The SPECT approach has become the most widely used test for assessing myocardial ischemia but has some drawbacks, including exposure to ionizing radiation, the researchers pointed out.

  • These findings support the wider adoption of cardiovascular magnetic resonance for coronary heart disease diagnosis and its inclusion in evidence-based clinical management guidelines, they argued in the paper.
  • Better diagnostic accuracy has to be balanced against cost and availability issues with cardiac MRI, he noted.
  • Diagnosis of coronary artery disease alone is not sufficient to determine the need for revascularization.
  • To show value, advances in imaging must be coupled with enhanced patient well-being or a reduction in unnecessary downstream testing and procedures.
  • The Clinical Evaluation of Magnetic Resonance imaging in Coronary heart disease (CE-MARC) study included 752 patients with suspected angina pectoris and at least one cardiovascular risk factor who agreed to get all three diagnostic tests:
    1. Cardiac MRI, which included rest and adenosine stress perfusion, cine imaging, late gadolinium enhancement
    2. SPECT imaging, which included gated adenosine stress and rest using 99mTc tetrofosmin
    3. Invasive x-ray coronary angiography
  • Overall, 39% of the patients showed significant coronary heart disease on angiography.
  • Unlike sensitivity and negative predictive value, other measures of diagnostic accuracy didn’t differ significantly between the noninvasive imaging methods, though numerically higher with cardiac MRI.

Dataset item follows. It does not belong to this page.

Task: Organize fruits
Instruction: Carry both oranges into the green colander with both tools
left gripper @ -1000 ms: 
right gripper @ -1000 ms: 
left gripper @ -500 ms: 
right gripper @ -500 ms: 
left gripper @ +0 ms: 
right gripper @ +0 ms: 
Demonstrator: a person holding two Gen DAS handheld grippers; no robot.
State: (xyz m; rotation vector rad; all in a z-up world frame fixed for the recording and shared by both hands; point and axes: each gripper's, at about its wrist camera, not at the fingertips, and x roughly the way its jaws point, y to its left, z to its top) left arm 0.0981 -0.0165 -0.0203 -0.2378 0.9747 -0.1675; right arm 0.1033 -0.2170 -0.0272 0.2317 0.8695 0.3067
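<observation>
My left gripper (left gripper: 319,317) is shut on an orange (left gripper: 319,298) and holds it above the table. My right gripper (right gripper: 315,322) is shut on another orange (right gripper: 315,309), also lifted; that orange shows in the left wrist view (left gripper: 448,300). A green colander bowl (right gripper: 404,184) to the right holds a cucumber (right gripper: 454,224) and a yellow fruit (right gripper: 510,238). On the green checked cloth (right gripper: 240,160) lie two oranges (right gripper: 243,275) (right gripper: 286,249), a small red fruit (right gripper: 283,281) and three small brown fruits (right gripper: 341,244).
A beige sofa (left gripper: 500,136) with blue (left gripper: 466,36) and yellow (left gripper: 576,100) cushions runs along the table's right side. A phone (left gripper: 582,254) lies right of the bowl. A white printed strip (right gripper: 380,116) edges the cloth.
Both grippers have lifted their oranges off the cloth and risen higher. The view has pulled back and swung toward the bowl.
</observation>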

  • Specificity was 83.4% with cardiac MRI compared with 82.6% with SPECT (P=0.916).
  • Positive predictive value was 77.2% with cardiac MRI versus 71.4% with SPECT (P=0.061).
  • Because coronary angiography using cardiovascular magnetic resonance is neither universally available nor feasible for all patients, it is noteworthy that the relative diagnostic accuracy of [cardiac MRI] was not diminished when the noninvasive coronary angiographic data were eliminated from the analysis
  • The advantage of stress perfusion cardiac MRI was seen in diagnosing both single and multivessel coronary artery disease compared with SPECT, with area under the curve values of 0.87 versus 0.71 and 0.91 versus 0.77 (P<0.0001 for both).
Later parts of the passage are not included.